> _What you need to do_
Transcribe the records below exactly as they appear.

> _Entries supplied_
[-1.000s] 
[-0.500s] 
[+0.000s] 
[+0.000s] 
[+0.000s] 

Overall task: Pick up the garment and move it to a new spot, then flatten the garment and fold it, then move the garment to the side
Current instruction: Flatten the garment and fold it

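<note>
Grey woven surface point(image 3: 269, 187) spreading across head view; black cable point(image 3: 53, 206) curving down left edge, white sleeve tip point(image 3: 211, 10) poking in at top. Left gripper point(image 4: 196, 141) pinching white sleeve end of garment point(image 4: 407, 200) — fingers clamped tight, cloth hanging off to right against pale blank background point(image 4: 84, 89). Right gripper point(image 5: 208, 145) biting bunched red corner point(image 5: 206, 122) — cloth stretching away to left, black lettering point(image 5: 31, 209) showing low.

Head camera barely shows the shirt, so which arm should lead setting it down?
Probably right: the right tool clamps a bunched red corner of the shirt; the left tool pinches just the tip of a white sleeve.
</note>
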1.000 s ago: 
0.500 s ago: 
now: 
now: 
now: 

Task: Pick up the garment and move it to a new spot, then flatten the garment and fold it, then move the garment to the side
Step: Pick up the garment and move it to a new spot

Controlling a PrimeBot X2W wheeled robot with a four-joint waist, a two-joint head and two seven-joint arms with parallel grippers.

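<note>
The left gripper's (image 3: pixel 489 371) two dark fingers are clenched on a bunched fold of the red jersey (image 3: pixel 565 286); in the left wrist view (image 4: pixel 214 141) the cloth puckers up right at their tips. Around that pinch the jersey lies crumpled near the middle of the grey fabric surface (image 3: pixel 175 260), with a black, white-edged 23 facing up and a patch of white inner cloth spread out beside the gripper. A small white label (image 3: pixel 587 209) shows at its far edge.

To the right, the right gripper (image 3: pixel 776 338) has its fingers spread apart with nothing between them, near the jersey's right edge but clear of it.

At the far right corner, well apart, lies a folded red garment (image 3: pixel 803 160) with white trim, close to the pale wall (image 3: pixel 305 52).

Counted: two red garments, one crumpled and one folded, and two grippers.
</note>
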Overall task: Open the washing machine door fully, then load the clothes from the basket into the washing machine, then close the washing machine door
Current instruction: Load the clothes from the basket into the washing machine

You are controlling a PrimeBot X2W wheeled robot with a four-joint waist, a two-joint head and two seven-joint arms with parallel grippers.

> _Expected output_
[-1.000s] 
[-0.500s] 
[+0.000s] 
[+0.000s] 
[+0.000s] 

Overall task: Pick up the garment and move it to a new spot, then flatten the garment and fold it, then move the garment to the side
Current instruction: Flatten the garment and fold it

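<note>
Grey woven surface point(image 3: 269, 187) spreading across head view; black cable point(image 3: 53, 206) curving down left edge, white sleeve tip point(image 3: 211, 10) poking in at top. Left gripper point(image 4: 196, 141) pinching white sleeve end of garment point(image 4: 407, 200) — fingers clamped tight, cloth hanging off to right against pale blank background point(image 4: 84, 89). Right gripper point(image 5: 208, 145) biting bunched red corner point(image 5: 206, 122) — cloth stretching away to left, black lettering point(image 5: 31, 209) showing low.

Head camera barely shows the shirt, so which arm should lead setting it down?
Probably right: the right tool clamps a bunched red corner of the shirt; the left tool pinches just the tip of a white sleeve.
</note>
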1.000 s ago: 
0.500 s ago: 
now: 
now: 
now: 

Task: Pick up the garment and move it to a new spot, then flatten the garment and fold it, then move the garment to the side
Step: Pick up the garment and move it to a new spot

Controlling a PrimeBot X2W wheeled robot with a four-joint waist, a two-joint head and two seven-joint arms with parallel grippers.

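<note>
The left gripper's (image 3: pixel 489 371) two dark fingers are clenched on a bunched fold of the red jersey (image 3: pixel 565 286); in the left wrist view (image 4: pixel 214 141) the cloth puckers up right at their tips. Around that pinch the jersey lies crumpled near the middle of the grey fabric surface (image 3: pixel 175 260), with a black, white-edged 23 facing up and a patch of white inner cloth spread out beside the gripper. A small white label (image 3: pixel 587 209) shows at its far edge.

To the right, the right gripper (image 3: pixel 776 338) has its fingers spread apart with nothing between them, near the jersey's right edge but clear of it.

At the far right corner, well apart, lies a folded red garment (image 3: pixel 803 160) with white trim, close to the pale wall (image 3: pixel 305 52).

Counted: two red garments, one crumpled and one folded, and two grippers.
</note>
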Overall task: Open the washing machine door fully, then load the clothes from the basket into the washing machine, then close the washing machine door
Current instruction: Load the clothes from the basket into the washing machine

You are controlling a PrimeBot X2W wheeled robot with a four-joint waist, a two-joint head and two seven-joint arms with parallel grippers.

Work on this exercise is now finished.